---- Input records
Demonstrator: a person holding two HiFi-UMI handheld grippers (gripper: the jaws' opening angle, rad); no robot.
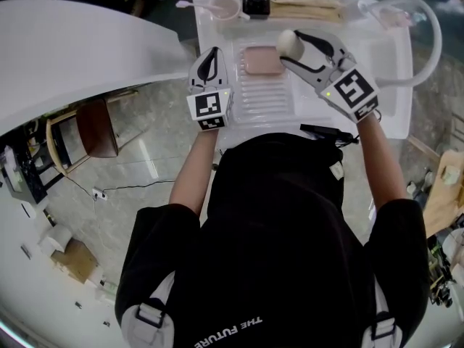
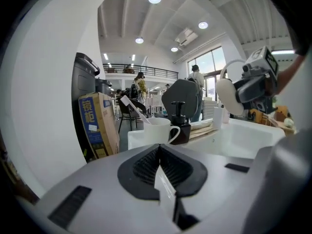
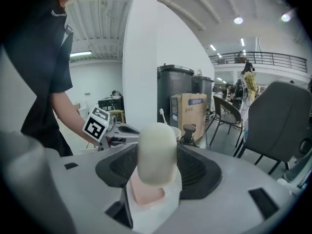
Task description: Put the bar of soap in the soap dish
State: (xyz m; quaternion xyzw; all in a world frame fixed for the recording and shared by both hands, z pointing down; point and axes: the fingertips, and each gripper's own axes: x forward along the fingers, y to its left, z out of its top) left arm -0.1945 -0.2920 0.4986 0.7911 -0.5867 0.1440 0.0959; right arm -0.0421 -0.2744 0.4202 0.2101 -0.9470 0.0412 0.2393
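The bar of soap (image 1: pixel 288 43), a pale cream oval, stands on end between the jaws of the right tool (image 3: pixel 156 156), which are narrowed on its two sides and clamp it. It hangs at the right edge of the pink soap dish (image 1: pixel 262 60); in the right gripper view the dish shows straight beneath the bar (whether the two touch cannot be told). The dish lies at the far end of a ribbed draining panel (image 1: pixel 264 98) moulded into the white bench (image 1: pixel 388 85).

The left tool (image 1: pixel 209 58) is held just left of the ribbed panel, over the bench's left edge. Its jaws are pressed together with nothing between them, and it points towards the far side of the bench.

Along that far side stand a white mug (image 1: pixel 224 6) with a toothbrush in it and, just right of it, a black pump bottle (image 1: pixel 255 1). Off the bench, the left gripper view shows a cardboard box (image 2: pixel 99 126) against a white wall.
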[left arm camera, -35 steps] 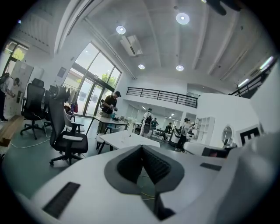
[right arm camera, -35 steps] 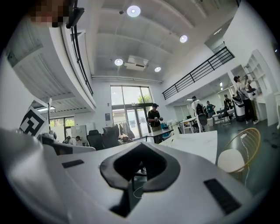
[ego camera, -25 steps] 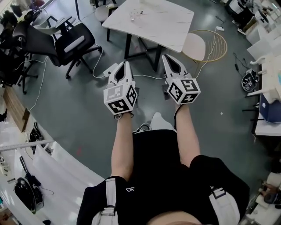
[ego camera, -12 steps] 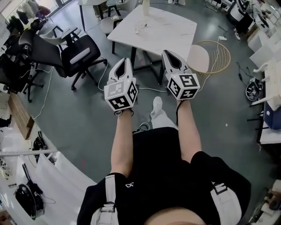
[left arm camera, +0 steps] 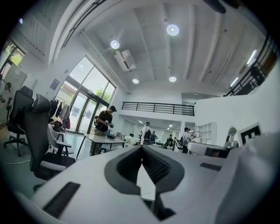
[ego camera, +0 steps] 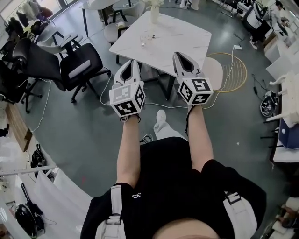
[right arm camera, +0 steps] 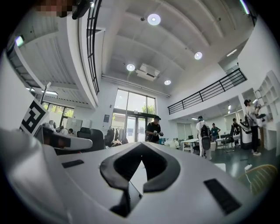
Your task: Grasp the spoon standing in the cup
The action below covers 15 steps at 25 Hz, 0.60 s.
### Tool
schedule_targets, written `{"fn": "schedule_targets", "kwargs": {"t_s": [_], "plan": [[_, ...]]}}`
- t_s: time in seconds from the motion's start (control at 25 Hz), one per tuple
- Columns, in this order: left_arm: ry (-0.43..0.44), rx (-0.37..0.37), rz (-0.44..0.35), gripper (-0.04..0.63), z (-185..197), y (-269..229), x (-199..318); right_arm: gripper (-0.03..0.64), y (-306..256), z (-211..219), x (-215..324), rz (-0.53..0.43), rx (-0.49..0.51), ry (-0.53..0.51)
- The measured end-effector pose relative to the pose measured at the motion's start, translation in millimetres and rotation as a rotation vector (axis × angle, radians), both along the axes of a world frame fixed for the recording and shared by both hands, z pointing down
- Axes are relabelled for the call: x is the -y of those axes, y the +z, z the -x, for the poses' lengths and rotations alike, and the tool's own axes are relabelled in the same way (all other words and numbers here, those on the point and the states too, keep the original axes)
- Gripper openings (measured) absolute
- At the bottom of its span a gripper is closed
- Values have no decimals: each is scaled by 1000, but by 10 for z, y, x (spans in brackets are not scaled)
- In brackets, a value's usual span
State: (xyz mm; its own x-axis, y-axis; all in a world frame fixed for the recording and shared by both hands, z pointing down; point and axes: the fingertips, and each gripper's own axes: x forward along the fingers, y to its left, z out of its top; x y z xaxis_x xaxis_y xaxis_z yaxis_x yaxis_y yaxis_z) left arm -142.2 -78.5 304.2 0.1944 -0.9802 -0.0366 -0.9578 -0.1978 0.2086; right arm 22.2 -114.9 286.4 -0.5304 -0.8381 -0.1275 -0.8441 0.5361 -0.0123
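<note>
Spoon not resolvable; presumably in the small clear cup (ego camera: 146, 40) on the white counter (ego camera: 182, 32), well ahead. Left gripper (ego camera: 131, 63) and right gripper (ego camera: 180, 55): jaws together, empty, aimed forward at the counter. Judged an approach posture.

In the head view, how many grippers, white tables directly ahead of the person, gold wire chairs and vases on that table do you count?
Grippers: 2 (left gripper, right gripper)
White table: 1
Gold wire chair: 1
Vase: 1
Total: 5
</note>
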Motion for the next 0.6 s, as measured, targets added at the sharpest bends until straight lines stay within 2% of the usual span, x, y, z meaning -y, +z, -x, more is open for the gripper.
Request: {"fn": "schedule_targets", "kwargs": {"t_s": [0.2, 0.36, 0.6], "plan": [[-10, -31, 60, 15, -89, 168, 536, 6, 179, -100, 628, 81, -2, -8], [-33, -26, 100, 15, -92, 270, 1060, 6, 315, -69, 1185, 131, 18, -38], [-46, -21, 214, 15, -148, 670, 1831, 6, 838, -177, 2041, 268, 76, -33]]}}
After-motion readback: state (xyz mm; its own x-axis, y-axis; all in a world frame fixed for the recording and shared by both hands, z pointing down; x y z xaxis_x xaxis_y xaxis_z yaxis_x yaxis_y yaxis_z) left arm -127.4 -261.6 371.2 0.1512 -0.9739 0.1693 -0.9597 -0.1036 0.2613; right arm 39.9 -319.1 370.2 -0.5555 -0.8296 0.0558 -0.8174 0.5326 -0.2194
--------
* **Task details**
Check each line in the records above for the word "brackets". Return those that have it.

* **Result of the exercise**
- Values have no decimals: each is scaled by 1000, but by 10 for z, y, x (spans in brackets are not scaled)
- In brackets, a value's usual span

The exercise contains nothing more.